Baixo demais para ser entendido de imediato, mas carregado de urgência. Clara levantou-se lentamente, o coração acelerado, seguindo o som até o corredor. O ar parecia mais pesado ali, comprimido, como se a casa prendesse a respiração.

O espelho do aparador refletia apenas o corredor vazio.

Então o nome surgiu outra vez.

Agora mais claro, mas ainda incompleto. Duas sílabas apenas, pronunciadas com esforço, como se custassem muito a quem tentava dizê-las. Clara sentiu um aperto imediato no peito. Não reconhecia o nome, mas algo nele se encaixava em tudo o que vinha descobrindo.

Ela correu até o caderno da mãe.

Folheou as páginas com pressa, os dedos trêmulos, buscando qualquer pista. Nomes riscados. Iniciais interrompidas. Um começo que nunca se completava. Ali estava. O mesmo som. As mesmas duas sílabas repetidas, sempre interrompidas antes do final.

O nome fora esquecido de propósito.

Clara sentiu um arrepio profundo. Esquecer um nome não era um descuido. Era uma escolha. Alguém decidira que aquela identidade não deveria sobreviver nem na memória, nem na palavra, nem na escrita.

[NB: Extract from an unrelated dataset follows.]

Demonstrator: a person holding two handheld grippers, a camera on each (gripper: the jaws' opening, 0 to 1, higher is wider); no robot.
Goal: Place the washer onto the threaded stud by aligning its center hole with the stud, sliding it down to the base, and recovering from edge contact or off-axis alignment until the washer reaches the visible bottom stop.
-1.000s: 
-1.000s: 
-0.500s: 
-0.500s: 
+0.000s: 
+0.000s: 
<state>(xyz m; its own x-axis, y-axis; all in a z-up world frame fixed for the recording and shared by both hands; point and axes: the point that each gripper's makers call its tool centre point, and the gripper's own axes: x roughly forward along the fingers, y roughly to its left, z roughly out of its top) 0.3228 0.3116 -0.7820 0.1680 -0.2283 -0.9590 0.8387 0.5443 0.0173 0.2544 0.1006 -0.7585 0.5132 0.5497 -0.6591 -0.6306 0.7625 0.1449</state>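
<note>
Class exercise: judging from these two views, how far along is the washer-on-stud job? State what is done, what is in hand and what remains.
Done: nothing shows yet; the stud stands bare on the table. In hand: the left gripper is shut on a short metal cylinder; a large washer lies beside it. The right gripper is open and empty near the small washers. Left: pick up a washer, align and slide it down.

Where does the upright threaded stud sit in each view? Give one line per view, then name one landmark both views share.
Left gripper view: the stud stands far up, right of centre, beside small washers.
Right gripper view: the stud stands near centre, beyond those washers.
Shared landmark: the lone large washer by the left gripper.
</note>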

O sussurro voltou, mais próximo.

Desta vez, Clara sentiu o ar se mover atrás dela. Não havia presença visível, mas havia intenção. Um pedido silencioso, insistente, quase desesperado.

Ela fechou os olhos.

Uma imagem atravessou sua mente sem aviso. Uma mulher jovem, parada na escada, olhando para cima como quem espera ser reconhecida. Não implorava. Apenas aguardava.

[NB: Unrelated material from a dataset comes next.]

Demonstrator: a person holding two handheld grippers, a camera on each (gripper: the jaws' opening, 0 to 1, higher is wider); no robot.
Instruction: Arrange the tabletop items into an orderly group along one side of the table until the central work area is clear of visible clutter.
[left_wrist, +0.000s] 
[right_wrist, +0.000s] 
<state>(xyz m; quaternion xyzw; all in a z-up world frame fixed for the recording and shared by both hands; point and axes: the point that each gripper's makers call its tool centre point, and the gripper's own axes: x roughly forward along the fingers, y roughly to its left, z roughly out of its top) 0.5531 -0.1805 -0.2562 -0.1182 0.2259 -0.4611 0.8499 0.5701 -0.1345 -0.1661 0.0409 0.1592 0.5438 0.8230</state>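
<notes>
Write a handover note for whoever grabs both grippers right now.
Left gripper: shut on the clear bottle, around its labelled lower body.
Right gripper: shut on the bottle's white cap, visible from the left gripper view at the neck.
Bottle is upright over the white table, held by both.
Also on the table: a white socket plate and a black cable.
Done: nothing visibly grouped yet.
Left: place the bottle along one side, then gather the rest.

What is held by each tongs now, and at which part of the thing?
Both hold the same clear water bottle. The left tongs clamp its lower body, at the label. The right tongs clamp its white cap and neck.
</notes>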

Quando Clara abriu os olhos, o corredor parecia mais estreito. As paredes pareciam inclinadas para dentro, como se a casa tentasse conter algo que ameaçava escapar.

O aviso tornou-se claro então.

Não era um pedido de ajuda.

Era um alerta.

Alguém tentava avisá-la de que lembrar o nome teria consequências. Que dar forma àquilo que fora apagado poderia romper o equilíbrio frágil mantido por décadas.

Clara sussurrou as duas sílabas em voz baixa.

O efeito foi imediato.

A casa estremeceu levemente, quase imperceptível, mas suficiente para fazer o espelho vibrar e o ar esfriar. Clara recuou, assustada, o coração disparado.

Ela ainda não sabia o nome completo.

Mas agora sabia que pronunciá-lo era um ato irreversível.

Alguém tentara avisá-la antes que fosse tarde.

E, pela primeira vez, Clara percebeu que o maior perigo talvez não fosse o que a casa escondia.

Mas o que aconteceria quando ela finalmente se lembrasse.